References and further reading:

  1. Zieger, E. & Schubert, M. in International review of cell and molecular biology 330, 1–84 (2017).
  2. Rhinn, M. & Dolle, P. Retinoic acid signalling during development. Development 139, 843–858 (2012).
  3. Cunningham, T. J. & Duester, G. Mechanisms of retinoic acid signalling and its roles in organ and limb development. Nat. Rev. Mol. Cell Biol. 16, 110–123 (2015).
  4. Baker, N. et al. Toxcast Chemical and Bioactivity Profiles for In Vitro Targets in the Retinoid Signaling System (SOT). 2016 SOT Annu. Meet. New Orleans, LA, March 13 - 17 (2016). doi:10.23645/epacomptox.5173810
  5. Duester, G. A hypothetical mechanism for fetal alcohol syndrome involving ethanol inhibition of retinoic acid synthesis at the alcohol dehydrogenase step.
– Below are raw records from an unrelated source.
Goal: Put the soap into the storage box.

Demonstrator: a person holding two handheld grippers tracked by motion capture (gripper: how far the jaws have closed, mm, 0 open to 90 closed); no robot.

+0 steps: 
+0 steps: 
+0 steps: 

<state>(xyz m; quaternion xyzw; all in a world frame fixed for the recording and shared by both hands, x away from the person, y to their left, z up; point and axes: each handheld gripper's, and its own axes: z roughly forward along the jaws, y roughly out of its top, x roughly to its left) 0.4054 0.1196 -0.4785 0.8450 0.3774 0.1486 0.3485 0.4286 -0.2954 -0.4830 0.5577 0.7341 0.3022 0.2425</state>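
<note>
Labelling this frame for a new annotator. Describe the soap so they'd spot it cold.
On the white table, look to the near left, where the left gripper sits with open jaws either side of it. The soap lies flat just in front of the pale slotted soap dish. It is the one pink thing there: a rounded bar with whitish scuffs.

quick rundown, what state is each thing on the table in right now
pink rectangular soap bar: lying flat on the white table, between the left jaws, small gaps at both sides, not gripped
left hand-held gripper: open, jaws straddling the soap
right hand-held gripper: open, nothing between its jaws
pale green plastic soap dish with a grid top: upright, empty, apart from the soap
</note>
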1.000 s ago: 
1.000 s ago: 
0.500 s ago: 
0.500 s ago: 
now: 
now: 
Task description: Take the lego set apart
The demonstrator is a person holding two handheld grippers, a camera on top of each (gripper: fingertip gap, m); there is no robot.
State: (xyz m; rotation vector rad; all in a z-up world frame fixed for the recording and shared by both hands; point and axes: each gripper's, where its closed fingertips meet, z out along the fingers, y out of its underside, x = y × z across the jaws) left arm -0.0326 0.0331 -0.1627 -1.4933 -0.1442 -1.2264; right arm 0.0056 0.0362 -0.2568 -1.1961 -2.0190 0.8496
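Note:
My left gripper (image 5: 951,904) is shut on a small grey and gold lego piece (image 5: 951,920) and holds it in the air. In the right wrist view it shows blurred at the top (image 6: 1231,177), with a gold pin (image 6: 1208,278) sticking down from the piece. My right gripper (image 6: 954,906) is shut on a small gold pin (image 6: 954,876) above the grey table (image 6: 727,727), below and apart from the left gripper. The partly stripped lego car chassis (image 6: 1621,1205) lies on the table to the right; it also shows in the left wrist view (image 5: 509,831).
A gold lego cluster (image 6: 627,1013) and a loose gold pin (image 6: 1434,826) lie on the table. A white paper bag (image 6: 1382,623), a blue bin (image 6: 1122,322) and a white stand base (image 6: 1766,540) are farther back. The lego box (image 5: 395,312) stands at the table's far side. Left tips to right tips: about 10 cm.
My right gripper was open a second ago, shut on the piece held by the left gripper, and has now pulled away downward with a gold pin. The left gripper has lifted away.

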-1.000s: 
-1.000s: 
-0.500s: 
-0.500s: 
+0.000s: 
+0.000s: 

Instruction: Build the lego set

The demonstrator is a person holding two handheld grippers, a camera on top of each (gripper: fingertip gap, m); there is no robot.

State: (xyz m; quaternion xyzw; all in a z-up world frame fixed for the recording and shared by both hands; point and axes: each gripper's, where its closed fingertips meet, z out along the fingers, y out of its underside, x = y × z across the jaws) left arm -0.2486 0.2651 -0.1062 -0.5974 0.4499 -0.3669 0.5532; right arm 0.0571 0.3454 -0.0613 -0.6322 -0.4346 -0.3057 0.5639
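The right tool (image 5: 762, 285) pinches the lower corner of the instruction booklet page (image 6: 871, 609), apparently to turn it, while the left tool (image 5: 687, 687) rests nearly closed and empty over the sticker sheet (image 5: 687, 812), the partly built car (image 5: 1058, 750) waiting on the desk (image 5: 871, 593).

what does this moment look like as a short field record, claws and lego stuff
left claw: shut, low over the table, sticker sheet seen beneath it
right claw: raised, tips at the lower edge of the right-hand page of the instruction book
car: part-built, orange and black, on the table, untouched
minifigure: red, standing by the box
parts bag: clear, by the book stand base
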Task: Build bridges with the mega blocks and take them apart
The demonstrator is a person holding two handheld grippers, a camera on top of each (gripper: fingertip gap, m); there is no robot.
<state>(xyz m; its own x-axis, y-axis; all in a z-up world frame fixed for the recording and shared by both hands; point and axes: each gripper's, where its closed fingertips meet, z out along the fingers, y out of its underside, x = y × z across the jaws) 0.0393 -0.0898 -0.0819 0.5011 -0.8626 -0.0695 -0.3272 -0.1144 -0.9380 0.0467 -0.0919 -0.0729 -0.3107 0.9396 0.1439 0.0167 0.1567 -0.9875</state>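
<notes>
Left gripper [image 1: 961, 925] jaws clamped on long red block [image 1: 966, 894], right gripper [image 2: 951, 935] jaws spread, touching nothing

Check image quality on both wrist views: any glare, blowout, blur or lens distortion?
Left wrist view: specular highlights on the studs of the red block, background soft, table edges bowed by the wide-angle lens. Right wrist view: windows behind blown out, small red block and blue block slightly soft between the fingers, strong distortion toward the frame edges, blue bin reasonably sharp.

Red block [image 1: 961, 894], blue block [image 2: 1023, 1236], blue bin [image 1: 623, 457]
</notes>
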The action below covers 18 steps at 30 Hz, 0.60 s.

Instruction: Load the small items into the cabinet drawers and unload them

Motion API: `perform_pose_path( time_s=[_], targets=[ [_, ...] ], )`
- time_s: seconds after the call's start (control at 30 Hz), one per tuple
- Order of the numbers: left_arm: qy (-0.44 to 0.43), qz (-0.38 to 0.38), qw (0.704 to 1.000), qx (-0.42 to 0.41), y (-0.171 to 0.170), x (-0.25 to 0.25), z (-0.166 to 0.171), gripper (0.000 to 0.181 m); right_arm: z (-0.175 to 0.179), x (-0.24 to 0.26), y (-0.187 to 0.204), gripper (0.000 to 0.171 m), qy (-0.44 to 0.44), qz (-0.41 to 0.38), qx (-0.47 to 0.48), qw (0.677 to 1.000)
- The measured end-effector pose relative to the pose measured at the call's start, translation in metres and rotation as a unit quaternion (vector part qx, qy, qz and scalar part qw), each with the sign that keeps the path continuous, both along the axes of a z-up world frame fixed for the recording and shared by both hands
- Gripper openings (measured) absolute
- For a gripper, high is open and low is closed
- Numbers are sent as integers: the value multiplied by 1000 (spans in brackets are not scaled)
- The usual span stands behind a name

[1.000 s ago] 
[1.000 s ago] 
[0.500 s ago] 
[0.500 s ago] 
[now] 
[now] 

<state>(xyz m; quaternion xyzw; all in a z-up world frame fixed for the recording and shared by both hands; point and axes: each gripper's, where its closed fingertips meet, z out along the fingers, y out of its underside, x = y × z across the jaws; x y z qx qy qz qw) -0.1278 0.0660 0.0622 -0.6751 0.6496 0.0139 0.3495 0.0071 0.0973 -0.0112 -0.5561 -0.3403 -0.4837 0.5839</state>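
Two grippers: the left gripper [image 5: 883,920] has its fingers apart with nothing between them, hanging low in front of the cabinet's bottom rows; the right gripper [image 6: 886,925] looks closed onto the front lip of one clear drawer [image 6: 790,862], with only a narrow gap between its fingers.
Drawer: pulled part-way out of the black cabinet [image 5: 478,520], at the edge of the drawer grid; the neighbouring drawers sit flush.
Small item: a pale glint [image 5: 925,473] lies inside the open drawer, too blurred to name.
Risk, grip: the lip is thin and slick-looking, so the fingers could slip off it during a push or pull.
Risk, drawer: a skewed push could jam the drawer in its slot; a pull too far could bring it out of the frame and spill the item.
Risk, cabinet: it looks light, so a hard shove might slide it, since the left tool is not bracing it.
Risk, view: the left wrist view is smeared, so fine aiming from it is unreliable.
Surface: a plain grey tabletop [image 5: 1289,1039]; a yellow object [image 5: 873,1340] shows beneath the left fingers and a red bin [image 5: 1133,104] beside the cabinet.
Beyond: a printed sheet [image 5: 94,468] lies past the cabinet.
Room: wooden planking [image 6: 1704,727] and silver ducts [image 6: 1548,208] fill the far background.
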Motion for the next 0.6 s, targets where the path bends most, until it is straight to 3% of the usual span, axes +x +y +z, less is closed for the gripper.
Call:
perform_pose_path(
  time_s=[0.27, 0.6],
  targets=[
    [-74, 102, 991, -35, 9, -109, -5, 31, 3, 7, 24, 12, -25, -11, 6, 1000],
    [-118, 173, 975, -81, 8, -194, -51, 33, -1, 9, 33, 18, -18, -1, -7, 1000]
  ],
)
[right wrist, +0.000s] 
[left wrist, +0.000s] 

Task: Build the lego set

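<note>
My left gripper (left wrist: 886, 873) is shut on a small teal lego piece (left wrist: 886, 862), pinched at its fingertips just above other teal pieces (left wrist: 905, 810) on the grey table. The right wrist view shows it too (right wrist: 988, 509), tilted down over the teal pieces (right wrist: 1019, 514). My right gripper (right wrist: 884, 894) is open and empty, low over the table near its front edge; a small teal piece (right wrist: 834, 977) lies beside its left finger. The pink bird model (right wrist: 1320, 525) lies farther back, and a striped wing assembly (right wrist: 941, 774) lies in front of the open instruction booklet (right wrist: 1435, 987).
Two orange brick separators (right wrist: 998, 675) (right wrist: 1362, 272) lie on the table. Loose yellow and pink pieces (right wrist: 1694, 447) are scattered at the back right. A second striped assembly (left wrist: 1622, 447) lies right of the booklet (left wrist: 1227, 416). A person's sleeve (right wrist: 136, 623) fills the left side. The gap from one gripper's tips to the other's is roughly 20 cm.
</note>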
Alcohol. Clin. Exp. Res. 15, 568–72 (1991).
  6. Penniston, K. L. & Tanumihardjo, S. A. The acute and chronic toxic effects of vitamin A. Am. J. Clin. Nutr. 83, 191–201 (2006).
  7. Office of Dietary Supplements (ODS), N. I. of H. (NIH). Vitamin A — Health Professional Fact Sheet. website (2018). Available at: https://ods.od.nih.gov/factsheets/VitaminA-HealthProfessional/. (Accessed: 9th November 2018)
  8. Smutná, M., Priebojová, J., Večerková, J. & Hilscherová, K. Retinoid-like compounds produced by phytoplankton affect embryonic development of Xenopus laevis. Ecotoxicol. Environ. Saf. 138, 32–38 (2017).
  9. Smutná, M. et al. Acute, chronic and reproductive toxicity of complex cyanobacterial blooms in Daphnia magna and the role of microcystins. Toxicon 79, 11–18 (2014).
  10. Priebojová, J., Hilscherová, K., Procházková, T., Sychrová, E. & Smutná, M. Intracellular and extracellular retinoid-like activity of widespread cyanobacterial species. Ecotoxicol. Environ. Saf. 150, 312–319 (2018).
  11. Sychrová, E. et al. Characterization of total retinoid-like activity of compounds produced by three common phytoplankton species. Harmful Algae 60, 157–166 (2016).